## EXERCISE
Return all the lines below exactly as written. Drop every picture.

## DATA PROVIDED
- - - - -
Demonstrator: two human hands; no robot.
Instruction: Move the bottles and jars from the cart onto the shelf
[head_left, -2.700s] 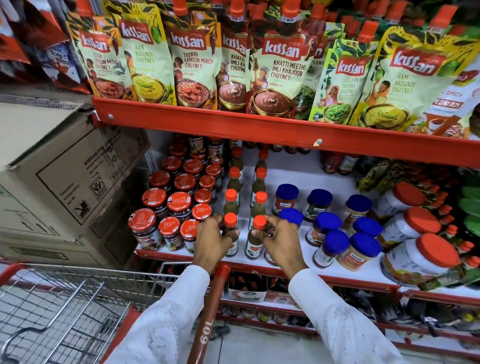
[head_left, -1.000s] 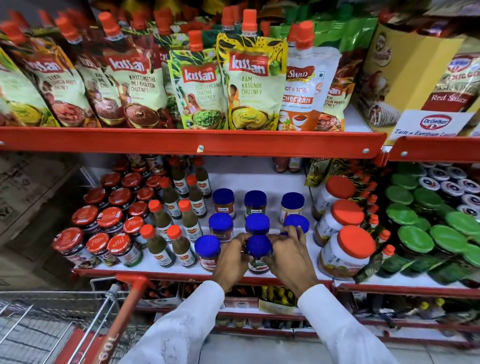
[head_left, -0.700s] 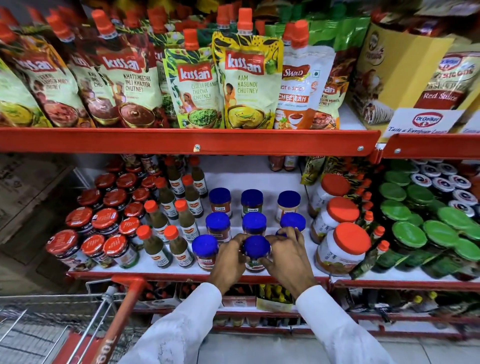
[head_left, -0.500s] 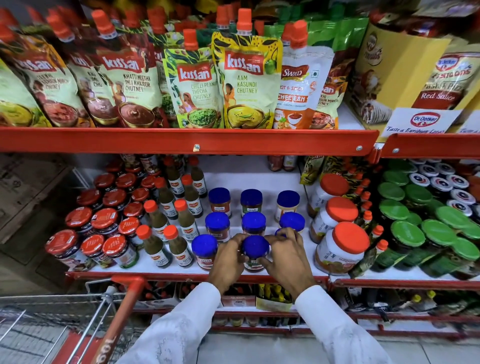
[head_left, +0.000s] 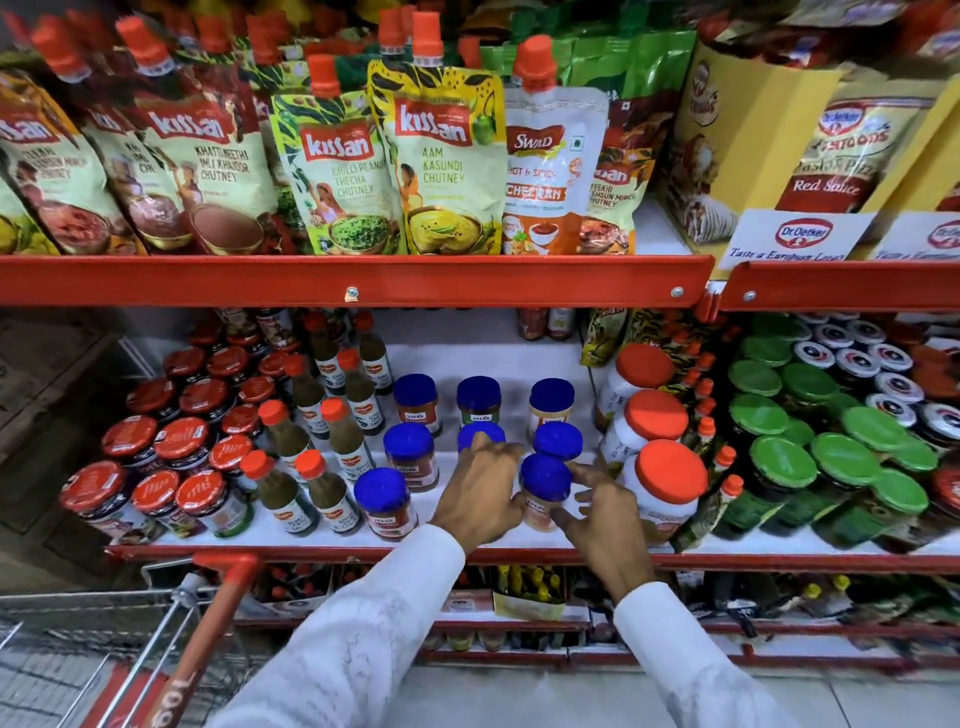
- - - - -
## TASK OUTPUT
Demonstrator: two human hands; no robot.
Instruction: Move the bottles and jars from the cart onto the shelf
[head_left, -2.700s] 
[head_left, -1.000s] 
[head_left, -0.700s] 
[head_left, -0.500s] 
[head_left, +0.000s] 

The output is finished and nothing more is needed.